今夜之事给她敲响了警钟。下毒,是后宫最常见的害人手段之一。光靠防备和预知不够,还得有基本的辨毒、解毒能力。解毒丹虽好,但只有一粒,是应急的。医术,才是长久之计。
“兑换‘医术(入门)’。”她做出决定。
【兑换成功。积分扣除300点,剩余110点。技能载入中…】
大量基础的医学知识、草药辨识、常见毒物症状与简易解法涌入脑海。虽然只是“入门”,但对付后宫常见的阴私手段,应该勉强够用了。

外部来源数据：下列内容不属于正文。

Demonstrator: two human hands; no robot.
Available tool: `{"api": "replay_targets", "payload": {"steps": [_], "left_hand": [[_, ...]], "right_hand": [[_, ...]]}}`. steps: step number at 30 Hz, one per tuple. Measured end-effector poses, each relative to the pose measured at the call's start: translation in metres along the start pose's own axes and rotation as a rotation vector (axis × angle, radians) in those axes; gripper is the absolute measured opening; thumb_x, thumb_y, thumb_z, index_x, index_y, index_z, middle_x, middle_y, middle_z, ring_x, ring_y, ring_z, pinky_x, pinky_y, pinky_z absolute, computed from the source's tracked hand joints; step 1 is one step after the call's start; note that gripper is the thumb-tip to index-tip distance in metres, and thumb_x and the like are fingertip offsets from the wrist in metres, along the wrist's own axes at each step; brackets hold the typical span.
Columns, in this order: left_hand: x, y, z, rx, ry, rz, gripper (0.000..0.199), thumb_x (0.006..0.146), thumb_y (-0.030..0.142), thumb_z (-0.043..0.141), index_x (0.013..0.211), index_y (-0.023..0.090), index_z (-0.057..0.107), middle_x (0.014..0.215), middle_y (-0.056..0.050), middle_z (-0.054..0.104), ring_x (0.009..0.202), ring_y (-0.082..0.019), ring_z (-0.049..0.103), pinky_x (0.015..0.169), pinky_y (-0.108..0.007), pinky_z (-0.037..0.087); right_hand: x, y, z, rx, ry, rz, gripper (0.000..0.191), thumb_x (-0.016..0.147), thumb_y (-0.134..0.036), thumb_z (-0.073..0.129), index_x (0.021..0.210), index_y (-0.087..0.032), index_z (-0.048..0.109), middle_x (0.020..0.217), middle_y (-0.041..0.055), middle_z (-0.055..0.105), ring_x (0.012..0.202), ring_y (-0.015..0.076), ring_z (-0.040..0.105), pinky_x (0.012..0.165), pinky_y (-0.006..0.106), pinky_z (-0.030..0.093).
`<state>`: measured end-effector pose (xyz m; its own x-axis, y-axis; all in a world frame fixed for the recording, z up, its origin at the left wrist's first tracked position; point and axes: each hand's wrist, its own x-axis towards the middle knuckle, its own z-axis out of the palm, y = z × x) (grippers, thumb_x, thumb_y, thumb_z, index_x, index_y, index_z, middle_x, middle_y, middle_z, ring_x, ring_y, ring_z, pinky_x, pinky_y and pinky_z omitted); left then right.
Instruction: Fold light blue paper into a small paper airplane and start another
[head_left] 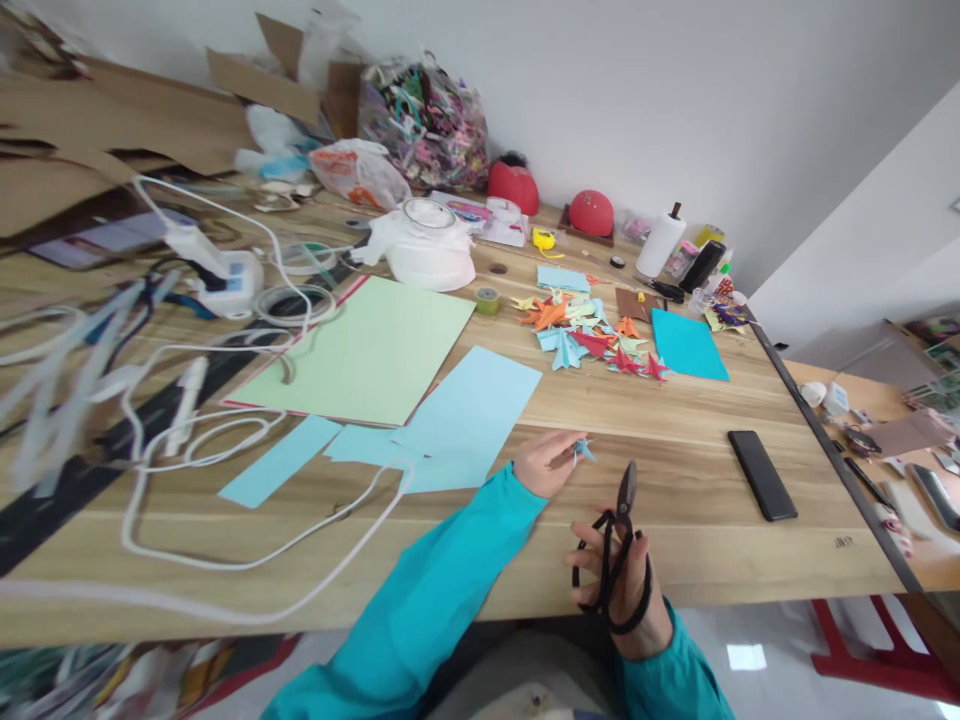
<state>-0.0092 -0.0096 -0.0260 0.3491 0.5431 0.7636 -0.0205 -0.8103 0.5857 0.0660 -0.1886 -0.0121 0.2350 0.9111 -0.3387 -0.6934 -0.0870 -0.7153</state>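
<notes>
Between the fingertips of my left hand point(547, 463) is a small folded piece of light blue paper point(584, 451), pointed at its tips. My right hand point(634, 590) is wrapped round the handles of black scissors point(627, 497), whose blades look closed and point away from me. Light blue paper sheets point(487, 410) lie left of my left hand, along with a cut blue strip point(281, 462). Beyond both hands sits a pile of folded paper figures point(592, 335) in blue, red, orange and yellow.
A stack of pale green paper point(375, 345) lies left of centre, with white cables point(255, 560) looping beside it. At the right are a black phone point(761, 475) and turquoise paper point(688, 345). A yellow tape measure point(544, 239) and red pincushions point(592, 213) stand near the wall.
</notes>
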Motion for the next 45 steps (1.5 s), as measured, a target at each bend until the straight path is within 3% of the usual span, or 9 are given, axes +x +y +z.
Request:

她又用剩下的110积分,兑换了一粒【解毒丹(普通)】,小心收在贴身的香囊里。这算是最后的保命符了。
做完这些,她才躺下,却依旧睡不着。
皇帝的态度,华妃的恨意,皇后的观望,甄嬛的忌惮,还有安陵容那掩藏在柔弱下的敏感心思…这一切,像一张无形的大网,笼罩着咸福宫。
但很奇怪,她并不觉得害怕,反而有种隐隐的兴奋。
就像玩一个高难度的策略游戏,对手越强,关卡越难,通关后的成就感就越大。
“华妃…皇后…皇上…”她低声念着,嘴角勾起一抹极淡的、带着冷意的笑。
这盘棋,才刚刚开始。
谁输谁赢,还未可知。
窗外,传来三更的梆子声。悠长,寂寥,回荡在重重宫阙之间。
紫禁城的新一天,即将在昨夜的暗流与余悸中,缓缓拉开序幕。而新的风波,或许已在酝酿。